BANGOR, Maine — The city plans to take a closer look at adopting pet leash laws in the wake of a recent trail use survey that suggested many Bangor residents want changes.
Bangor Parks and Recreation Director Tracy Willette briefed members of the City Council’s government operations committee Tuesday about preliminary discussions by the city’s parks and recreation advisory board and then asked councilors for further direction. The biggest issue, he said, is whether Bangor should require visitors to some or all of its many trails and parks to keep their dogs and other pets on leashes. The city now has no leash laws.
“This is something that is going to generate significant discussion,” Willette said. “There are a lot of folks who have definitive opinions on one side or the other.”
Councilor Susan Hawes said it was certainly worth taking a closer look at a stricter policy based on the number of incidents reported on city trails. Many pet owners have expressed concerns about aggressive dogs and owners’ lack of control over those dogs.
A parallel discussion also is being held about creating a designated dog park in the city, something that might help alleviate concerns about unleashed dogs on trails. A group called Bangor Area Regional K-9s, or BARK, met for the first time last month to establish a steering committee to explore the demand for a dog park.
Councilor Geoff Gratwick agreed with Willette’s assessment that any proposed changes would generate a lot of public feedback. He said he would be in favor of implementing something on a trial basis, studying whether it works or not, and then making adjustments accordingly.
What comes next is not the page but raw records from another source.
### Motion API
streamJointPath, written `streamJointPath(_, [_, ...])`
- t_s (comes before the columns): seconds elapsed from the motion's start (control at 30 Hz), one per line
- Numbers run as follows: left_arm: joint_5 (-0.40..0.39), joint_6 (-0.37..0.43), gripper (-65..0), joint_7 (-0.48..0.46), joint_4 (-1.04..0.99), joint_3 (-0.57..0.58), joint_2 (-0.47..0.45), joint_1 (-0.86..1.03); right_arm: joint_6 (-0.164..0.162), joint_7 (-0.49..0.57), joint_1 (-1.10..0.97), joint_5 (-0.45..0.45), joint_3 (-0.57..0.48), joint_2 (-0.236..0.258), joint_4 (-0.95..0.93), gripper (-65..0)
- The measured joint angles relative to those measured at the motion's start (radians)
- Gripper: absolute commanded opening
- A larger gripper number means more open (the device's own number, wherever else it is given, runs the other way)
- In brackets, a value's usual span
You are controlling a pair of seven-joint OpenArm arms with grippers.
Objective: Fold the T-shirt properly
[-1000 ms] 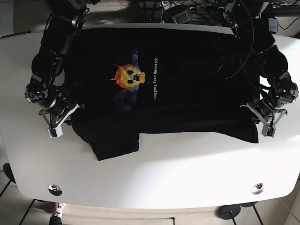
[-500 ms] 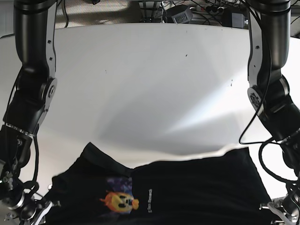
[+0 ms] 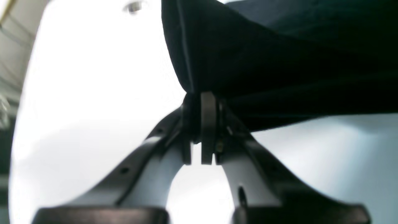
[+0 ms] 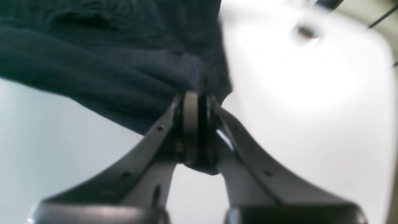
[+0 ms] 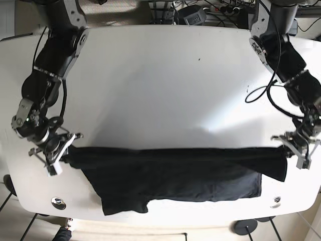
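Note:
The black T-shirt [image 5: 175, 173] stretches in a band across the near part of the white table [image 5: 165, 85], print hidden, with a sleeve hanging toward the front edge at lower left. My left gripper [image 5: 296, 148] is shut on the shirt's right end. In the left wrist view the left gripper [image 3: 200, 124] pinches a fold of dark cloth [image 3: 279, 62]. My right gripper [image 5: 57, 153] is shut on the shirt's left end. In the right wrist view the right gripper [image 4: 196, 124] clamps bunched fabric [image 4: 108, 71].
Metal grommets sit in the table near the front corners [image 5: 58, 203] [image 5: 275, 201]. Cables and black boxes [image 5: 193, 15] lie beyond the far edge. The table's front edge runs just below the shirt.
Both arms have carried the shirt's held edge across the table, from low in front to a taut line over the near part. The shirt is now doubled over, with the print hidden.

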Motion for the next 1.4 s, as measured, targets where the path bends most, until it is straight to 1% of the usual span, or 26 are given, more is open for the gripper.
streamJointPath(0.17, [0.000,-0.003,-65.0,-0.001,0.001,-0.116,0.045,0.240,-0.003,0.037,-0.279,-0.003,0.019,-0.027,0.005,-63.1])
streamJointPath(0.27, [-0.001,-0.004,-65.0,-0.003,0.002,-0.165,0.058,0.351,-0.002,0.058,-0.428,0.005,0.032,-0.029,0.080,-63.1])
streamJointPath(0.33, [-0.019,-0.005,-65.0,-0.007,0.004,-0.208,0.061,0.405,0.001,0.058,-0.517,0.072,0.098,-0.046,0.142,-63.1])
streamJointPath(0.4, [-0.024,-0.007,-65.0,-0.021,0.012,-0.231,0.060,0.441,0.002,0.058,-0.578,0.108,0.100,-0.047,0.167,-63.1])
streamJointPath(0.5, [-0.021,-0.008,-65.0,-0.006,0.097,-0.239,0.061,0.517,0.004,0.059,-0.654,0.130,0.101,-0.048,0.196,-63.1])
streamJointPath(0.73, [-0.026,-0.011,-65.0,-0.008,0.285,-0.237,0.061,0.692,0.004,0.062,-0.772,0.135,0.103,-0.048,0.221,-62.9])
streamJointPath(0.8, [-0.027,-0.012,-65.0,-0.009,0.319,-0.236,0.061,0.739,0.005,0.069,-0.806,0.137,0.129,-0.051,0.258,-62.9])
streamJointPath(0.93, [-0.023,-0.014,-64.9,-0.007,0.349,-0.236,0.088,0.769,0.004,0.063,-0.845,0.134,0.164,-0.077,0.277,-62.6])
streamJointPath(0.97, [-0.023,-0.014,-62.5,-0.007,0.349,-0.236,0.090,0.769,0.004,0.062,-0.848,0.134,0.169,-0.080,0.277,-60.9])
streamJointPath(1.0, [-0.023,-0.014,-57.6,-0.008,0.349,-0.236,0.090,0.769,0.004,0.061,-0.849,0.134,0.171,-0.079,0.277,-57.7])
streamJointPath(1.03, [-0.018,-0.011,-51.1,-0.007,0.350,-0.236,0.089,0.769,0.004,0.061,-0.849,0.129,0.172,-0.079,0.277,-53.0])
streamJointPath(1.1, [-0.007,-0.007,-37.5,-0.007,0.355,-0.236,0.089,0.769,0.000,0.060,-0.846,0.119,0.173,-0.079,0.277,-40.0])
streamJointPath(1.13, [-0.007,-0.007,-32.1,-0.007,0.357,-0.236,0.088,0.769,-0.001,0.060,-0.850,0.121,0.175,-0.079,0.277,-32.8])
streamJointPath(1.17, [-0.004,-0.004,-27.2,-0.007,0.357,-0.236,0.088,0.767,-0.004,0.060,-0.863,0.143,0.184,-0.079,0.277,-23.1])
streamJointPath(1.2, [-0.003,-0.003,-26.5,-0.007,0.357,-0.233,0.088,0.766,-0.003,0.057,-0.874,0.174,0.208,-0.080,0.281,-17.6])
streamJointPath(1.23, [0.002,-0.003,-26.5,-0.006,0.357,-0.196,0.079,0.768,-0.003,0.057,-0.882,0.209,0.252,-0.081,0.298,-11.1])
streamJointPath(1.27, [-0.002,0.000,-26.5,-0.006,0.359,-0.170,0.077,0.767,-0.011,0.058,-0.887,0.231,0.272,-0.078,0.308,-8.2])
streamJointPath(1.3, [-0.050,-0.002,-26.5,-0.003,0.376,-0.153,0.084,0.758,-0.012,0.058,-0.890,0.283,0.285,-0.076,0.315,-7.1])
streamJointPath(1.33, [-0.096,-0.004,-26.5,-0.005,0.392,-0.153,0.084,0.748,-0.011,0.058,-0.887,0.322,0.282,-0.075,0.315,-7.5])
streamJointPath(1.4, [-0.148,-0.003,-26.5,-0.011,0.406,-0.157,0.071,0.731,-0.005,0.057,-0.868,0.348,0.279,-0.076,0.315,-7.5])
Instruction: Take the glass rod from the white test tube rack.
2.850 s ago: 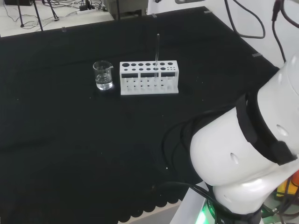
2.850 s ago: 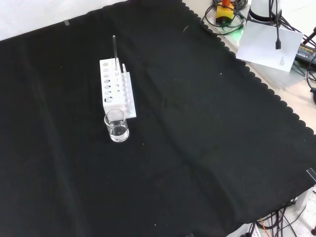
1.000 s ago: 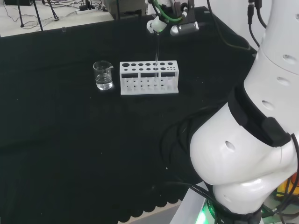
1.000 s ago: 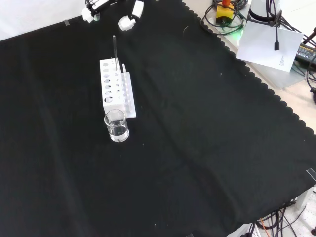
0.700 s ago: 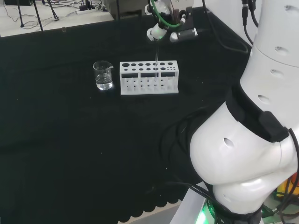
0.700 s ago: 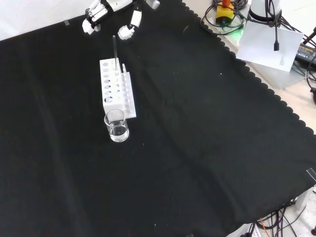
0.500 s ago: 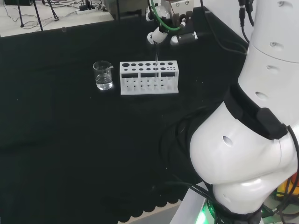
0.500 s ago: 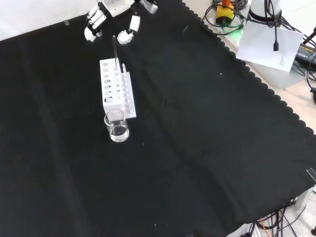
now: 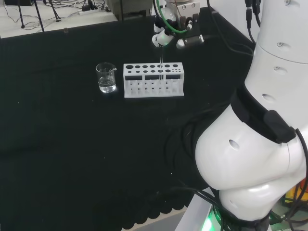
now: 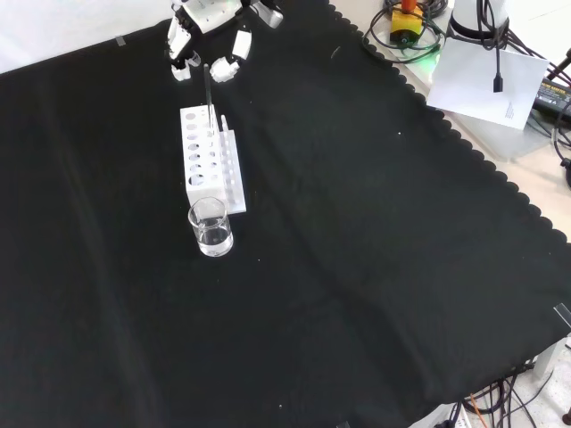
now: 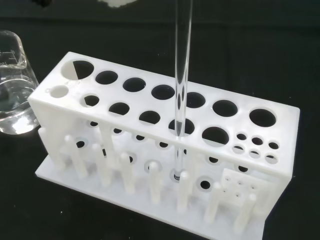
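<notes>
Head view: the hand point(image 9: 175, 33) is seen at the top of the glass rod point(image 9: 161, 60), which stands upright in the white test tube rack point(image 9: 153, 80) to the right of the beaker point(image 9: 106, 77).
Hand state: fingers are spread to either side of the rod's tip; contact cannot be told, and nothing is judged to be held.
Step in hand: the approach to the grasp is judged under way; the rod is not yet lifted.
Next move: the fingers are to be closed on the rod's upper end, and a straight upward pull is called for.
Wrist view: the rod's hole in the near row is shown, and its foot resting on the base plate.
Front view: a gap between fingers and rod is suggested.
</notes>
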Controlling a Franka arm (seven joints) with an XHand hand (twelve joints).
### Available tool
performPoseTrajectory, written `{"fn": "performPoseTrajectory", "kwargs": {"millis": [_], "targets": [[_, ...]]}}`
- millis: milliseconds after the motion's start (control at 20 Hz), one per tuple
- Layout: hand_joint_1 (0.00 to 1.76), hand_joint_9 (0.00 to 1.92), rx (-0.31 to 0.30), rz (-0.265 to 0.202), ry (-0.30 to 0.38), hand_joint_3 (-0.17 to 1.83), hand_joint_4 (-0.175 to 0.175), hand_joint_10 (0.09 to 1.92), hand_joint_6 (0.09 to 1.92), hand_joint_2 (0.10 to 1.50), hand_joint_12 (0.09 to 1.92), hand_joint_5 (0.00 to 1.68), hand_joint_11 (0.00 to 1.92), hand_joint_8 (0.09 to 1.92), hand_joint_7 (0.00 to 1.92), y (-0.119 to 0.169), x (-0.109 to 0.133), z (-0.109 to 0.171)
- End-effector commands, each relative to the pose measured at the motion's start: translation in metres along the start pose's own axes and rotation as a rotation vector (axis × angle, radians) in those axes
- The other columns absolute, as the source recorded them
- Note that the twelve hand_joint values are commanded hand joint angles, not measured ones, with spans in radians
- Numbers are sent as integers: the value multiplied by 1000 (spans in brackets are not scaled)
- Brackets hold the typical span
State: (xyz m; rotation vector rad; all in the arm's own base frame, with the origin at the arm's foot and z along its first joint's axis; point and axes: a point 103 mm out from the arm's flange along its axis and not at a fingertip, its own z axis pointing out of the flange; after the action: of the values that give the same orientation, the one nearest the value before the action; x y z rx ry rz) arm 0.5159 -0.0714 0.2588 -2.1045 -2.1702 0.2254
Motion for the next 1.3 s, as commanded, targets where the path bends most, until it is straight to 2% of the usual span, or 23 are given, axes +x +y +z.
{"fn": "performPoseTrajectory", "kwargs": {"millis": [50, 300, 500, 700, 800, 900, 1150, 1200, 1250, 1300], "targets": [[836, 1094, 1, -1, -2, 729, -175, 931, 955, 810, 1284, 607, 903, 947, 987, 0, -9, 2], [858, 1180, 25, -13, -16, 731, -175, 896, 990, 806, 1261, 648, 958, 932, 1030, 4, -8, 5], [877, 1258, 39, -34, -7, 733, -175, 895, 998, 804, 1240, 674, 1031, 923, 1059, 11, 4, 5], [991, 1416, 47, -25, -25, 742, -175, 916, 998, 788, 1180, 736, 1266, 946, 1111, 12, 0, 9], [1074, 1480, 49, -20, -29, 473, -175, 947, 1150, 940, 1164, 813, 1390, 982, 1130, 11, -6, 12], [1104, 1507, 47, -18, -30, 267, -175, 968, 1204, 1050, 1154, 838, 1455, 1002, 1136, 10, -9, 12], [1114, 1531, 46, -30, -29, 175, -175, 984, 1214, 1096, 1158, 849, 1509, 1013, 1137, 11, -8, 13], [1116, 1551, 25, -34, -21, 167, -175, 968, 1206, 1097, 1125, 854, 1564, 1018, 1134, 12, -6, 13], [1126, 1588, -5, -46, -5, 156, -175, 933, 1176, 1092, 1016, 874, 1673, 1046, 1136, 13, -5, 12], [1180, 1587, -50, -56, -13, 262, -175, 961, 1093, 1021, 891, 895, 1726, 1119, 1106, 13, -1, 10]]}}
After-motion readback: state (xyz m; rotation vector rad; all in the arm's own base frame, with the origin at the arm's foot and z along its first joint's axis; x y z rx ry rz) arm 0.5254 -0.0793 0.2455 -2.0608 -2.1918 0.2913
One of the foreseeable problems, according to City Manager Ed Barrett, is enforcement.
“Enforcement of ordinances like this is always difficult,” he said. “The notion of trying something, or designating certain areas where leashes should be used, is probably appropriate. We can give people options.”
With direction from the City Council, Willette plans to report to the parks and recreation advisory board to discuss the idea further and draft any ordinance changes. Any ordinance changes would then go to the City Council, likely in the form of a workshop and public hearing, before any vote is taken.